| Task goal |
Return the following from the records below: each line, word for word, starting with the line that contains "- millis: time" and going on through the line that contains "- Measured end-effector", with nothing outside that range.

[Data items]
_ _ _
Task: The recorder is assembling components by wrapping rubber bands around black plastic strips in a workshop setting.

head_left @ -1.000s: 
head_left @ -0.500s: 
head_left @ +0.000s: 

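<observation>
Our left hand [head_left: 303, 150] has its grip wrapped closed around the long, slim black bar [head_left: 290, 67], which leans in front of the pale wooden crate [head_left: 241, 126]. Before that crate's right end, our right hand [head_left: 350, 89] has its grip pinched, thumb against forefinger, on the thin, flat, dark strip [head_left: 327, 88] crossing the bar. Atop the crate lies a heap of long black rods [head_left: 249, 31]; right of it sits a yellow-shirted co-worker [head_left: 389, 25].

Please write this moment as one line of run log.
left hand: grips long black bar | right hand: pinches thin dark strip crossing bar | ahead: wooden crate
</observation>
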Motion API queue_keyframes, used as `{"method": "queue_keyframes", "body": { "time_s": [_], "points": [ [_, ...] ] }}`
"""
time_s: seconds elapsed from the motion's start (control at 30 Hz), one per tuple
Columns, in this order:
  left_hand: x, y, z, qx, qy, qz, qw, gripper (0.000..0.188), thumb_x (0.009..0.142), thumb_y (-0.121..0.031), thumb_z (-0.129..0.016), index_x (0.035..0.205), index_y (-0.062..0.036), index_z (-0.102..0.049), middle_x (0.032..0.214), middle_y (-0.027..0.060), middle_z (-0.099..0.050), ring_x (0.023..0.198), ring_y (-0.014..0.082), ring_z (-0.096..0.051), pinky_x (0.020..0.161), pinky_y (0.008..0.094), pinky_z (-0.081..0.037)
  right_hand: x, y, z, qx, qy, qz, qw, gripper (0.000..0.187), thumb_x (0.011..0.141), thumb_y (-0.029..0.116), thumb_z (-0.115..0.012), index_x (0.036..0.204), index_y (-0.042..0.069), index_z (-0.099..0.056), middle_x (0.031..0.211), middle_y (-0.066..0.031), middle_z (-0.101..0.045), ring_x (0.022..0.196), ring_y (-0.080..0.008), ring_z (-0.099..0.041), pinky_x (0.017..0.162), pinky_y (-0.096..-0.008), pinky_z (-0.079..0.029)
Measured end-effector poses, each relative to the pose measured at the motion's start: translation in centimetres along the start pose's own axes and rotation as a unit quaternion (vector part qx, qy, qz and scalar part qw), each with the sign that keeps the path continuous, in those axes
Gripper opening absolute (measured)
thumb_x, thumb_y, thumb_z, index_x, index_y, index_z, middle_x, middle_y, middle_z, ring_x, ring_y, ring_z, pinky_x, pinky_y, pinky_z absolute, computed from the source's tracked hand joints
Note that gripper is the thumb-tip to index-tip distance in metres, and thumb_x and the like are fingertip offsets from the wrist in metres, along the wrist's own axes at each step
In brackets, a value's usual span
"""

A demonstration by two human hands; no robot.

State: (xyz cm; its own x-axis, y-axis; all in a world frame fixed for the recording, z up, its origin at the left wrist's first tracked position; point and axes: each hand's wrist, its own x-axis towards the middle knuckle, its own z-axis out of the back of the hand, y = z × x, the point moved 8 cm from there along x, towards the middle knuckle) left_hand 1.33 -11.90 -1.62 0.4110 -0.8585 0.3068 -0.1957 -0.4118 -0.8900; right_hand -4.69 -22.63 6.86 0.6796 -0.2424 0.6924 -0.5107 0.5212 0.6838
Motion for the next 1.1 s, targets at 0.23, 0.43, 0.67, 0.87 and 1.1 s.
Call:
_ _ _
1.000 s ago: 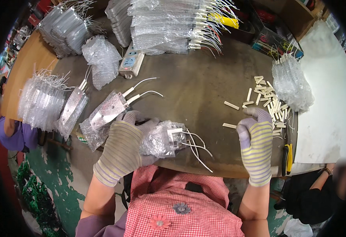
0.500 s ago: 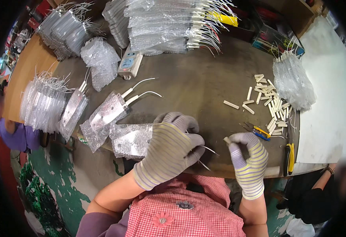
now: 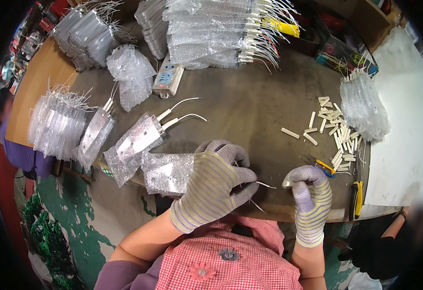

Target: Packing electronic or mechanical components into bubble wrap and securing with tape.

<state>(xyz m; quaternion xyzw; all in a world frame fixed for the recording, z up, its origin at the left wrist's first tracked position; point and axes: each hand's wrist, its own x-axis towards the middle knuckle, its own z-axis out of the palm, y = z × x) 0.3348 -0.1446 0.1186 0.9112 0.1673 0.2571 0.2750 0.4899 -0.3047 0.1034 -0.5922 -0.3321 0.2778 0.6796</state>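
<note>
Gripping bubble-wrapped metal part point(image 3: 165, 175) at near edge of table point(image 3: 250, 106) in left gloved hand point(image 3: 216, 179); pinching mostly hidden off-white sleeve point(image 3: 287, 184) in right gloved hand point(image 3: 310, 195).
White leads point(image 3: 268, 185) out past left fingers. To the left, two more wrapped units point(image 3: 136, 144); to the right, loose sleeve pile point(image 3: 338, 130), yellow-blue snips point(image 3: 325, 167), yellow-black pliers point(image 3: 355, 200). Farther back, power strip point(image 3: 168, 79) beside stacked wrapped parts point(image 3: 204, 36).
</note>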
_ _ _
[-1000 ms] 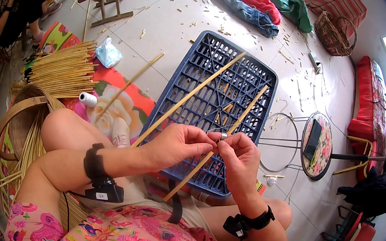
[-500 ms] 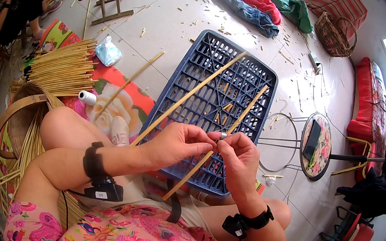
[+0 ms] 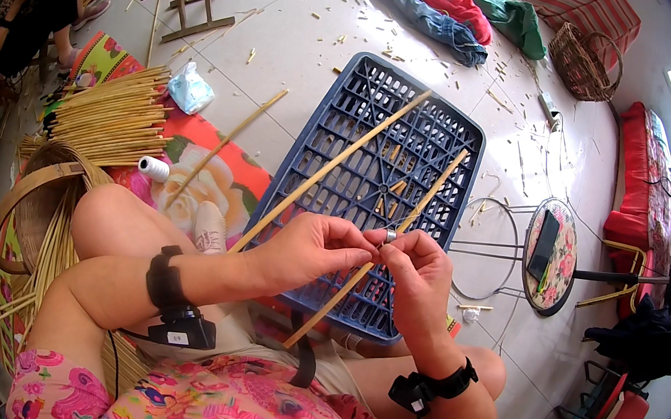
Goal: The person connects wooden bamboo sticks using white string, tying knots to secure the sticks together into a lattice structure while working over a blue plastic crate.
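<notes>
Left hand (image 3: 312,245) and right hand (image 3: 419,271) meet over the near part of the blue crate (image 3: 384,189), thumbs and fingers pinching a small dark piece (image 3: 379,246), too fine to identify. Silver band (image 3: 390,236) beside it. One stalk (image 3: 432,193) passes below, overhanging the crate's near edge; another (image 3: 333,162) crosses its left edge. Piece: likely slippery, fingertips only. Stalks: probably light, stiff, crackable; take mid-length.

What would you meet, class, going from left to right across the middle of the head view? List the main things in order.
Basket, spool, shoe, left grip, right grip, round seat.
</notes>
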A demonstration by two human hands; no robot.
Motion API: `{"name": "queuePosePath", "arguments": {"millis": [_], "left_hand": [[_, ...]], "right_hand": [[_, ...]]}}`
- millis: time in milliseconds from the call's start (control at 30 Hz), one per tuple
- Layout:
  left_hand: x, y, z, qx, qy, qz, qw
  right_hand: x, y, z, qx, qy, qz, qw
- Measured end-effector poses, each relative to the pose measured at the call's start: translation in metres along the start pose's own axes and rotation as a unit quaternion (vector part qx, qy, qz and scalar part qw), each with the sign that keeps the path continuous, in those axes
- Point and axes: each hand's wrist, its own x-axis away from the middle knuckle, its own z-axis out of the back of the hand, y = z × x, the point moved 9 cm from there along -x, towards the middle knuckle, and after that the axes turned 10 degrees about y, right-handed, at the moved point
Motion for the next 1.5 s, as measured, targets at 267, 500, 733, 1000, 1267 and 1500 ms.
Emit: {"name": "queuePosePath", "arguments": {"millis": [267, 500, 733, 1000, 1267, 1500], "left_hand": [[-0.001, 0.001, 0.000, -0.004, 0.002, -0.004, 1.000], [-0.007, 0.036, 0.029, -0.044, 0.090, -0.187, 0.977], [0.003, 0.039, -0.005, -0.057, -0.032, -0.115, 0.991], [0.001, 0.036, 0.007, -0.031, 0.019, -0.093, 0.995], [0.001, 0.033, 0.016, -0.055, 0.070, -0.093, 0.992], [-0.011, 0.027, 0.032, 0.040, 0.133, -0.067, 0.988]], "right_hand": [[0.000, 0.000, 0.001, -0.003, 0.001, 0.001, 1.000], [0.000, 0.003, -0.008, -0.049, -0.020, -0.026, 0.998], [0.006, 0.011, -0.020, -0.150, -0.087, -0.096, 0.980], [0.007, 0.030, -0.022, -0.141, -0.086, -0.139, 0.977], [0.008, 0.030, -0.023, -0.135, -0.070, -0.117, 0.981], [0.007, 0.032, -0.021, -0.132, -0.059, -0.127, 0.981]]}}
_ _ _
| Solved problem |
- millis: time in milliseconds from the call's start (control at 30 Hz), one per tuple
- Layout:
  left_hand: x, y, z, qx, qy, qz, qw
  right_hand: x, y, z, qx, qy, qz, qw
- Measured end-effector poses, each relative to the pose measured at the call's start: translation in metres along the start pose's own axes and rotation as a unit quaternion (vector part qx, qy, qz and scalar part qw), each with the sign that keeps the path continuous, in those axes

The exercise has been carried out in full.